Closed 4-0-4-notfound closed 2 years ago
Thanks for opening the issue. Seems like I've forgotten to update the lr_drop
schedule in the code, which leads to the learning rate dropping too early. I've created a PR and I will test it soon to make sure the result is now reproduced. You can also build on this git branch in the meantime if you need to.
Hi, @amirbar, I can not reproduce the result even update the lr_drop
, are there any other changes we need to do?
Thanks for the reminder @BIGBALLON. I'm running experiments to reproduce it now on my internal repo and based on this repo. I'm keeping this issue open for now, and I'll circle back if this indeed reproduces on my end and if yes will apply a fix.
As a sanity check, I've partially trained from MSCoco checkpoint for 800 epochs using 1% MSCoco data. After 800 epochs, this model achieves 25.4 AP. I assume that with more careful choice of checkpoint/more training it will improve to 26 AP like the reported result.

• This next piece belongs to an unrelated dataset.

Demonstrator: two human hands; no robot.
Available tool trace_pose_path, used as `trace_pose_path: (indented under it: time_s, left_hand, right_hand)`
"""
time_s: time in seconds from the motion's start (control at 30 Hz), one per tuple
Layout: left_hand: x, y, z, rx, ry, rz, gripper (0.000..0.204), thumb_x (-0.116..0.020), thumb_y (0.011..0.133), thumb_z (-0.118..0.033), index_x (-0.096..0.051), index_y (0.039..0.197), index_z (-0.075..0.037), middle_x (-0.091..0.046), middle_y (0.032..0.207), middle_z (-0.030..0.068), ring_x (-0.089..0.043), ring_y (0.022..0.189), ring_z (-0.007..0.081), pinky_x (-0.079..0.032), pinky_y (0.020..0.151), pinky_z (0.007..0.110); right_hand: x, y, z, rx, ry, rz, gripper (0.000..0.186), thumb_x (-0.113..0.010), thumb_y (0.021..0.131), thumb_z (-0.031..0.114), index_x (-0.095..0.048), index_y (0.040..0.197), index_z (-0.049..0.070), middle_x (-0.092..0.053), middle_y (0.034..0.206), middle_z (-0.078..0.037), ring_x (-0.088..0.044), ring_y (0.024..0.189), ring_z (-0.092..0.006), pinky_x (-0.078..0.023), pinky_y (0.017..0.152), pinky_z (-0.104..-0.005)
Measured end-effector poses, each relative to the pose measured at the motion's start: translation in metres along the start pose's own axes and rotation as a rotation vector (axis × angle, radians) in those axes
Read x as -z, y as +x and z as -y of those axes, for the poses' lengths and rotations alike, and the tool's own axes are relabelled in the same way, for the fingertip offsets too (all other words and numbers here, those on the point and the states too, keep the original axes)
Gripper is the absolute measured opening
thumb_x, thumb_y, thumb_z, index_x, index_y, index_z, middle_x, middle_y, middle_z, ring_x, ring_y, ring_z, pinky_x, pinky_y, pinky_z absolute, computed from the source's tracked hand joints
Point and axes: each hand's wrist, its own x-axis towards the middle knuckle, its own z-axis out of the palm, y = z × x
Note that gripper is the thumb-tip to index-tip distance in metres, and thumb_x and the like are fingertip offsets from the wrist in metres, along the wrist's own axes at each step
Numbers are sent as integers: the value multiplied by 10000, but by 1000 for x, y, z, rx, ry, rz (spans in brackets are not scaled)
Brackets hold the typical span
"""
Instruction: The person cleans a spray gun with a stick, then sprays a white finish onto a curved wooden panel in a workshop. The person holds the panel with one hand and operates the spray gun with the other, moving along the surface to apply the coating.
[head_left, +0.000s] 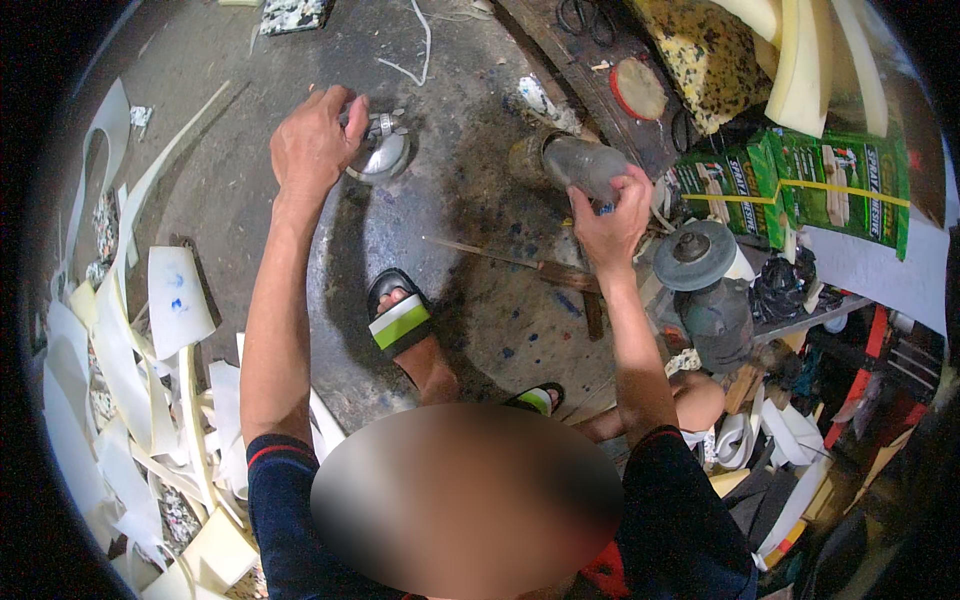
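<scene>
My left hand [318, 135] is at the upper middle, fingers curled on a round silver metal object [385, 155] on the grimy floor, partly hiding it. My right hand [615, 215] grips a translucent grey plastic bottle [580, 160], tilted almost level, its far end beside a dull yellowish container [527, 165]. A thin rod with a wooden handle [555, 273] lies on the floor between my arms, above my sandalled foot [395, 320].
White and cream foam offcuts [180, 300] pile along the left. A dark plank [590, 60] holds a red-rimmed round tin [637, 90]. Speckled foam [690, 60], green packets [840, 195] and a grey metal vessel with a disc top [720, 325] crowd the right.
</scene>
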Motion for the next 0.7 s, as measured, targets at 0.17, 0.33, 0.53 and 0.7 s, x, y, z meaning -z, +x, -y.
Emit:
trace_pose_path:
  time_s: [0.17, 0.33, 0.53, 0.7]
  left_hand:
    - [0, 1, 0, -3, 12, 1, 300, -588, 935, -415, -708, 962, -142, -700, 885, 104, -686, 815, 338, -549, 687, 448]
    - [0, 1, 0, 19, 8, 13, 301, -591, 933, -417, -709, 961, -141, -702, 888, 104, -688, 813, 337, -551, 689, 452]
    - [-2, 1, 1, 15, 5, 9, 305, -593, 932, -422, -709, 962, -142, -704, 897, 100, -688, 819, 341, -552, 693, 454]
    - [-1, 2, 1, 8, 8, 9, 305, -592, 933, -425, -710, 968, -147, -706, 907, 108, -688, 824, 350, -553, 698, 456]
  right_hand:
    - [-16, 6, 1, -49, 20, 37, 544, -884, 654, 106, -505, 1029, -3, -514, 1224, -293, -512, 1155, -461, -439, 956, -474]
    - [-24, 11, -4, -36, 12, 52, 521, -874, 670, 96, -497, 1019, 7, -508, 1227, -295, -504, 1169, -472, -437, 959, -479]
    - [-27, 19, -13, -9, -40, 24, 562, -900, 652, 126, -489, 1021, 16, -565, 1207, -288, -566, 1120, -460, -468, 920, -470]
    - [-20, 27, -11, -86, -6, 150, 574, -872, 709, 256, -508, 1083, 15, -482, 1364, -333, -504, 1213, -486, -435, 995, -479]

That's the running command I've used:
export GPUS_PER_NODE=8 && bash ./tools/run_dist_launch.sh 8 ./configs/DETReg_fine_tune_1pct_coco.sh --batch_size 1 --pretrain pretrained/checkpoint_coco.pth --output_dir exps/coco1pct_fromcoco --eval_every 200
Here's the log file in case it is helpful: log.txt
Edit: this result is based on this PR #40 which is now merged to main.
Hope this helps!
@amirbar thanks for your helpful reply. it would be better to update the parameters in the readme.
当我使用此检查点作为预训练时
并使用这些脚本重现半监督学习实验
结果证明是巨大的差异:
请帮助我,我在复制时遗漏了什么吗?
顺便说一句,我可以重现完整的 COCO 结果@45.5AP。所以康达环境可能是对的。 Excuse me, hello. Why do I get the error shown in the picture when I use the command to evaluate? Could you give me some tips?
When i using this checkpoint as pretrain
and using these script to reproducing the Semi-supervised Learning experiment
the result turns out to be huge difference :
Please help me, did i missing anything in reproducing ?
By the way, i can reproduce the full COCO result @45.5AP. So the conda env is probably right.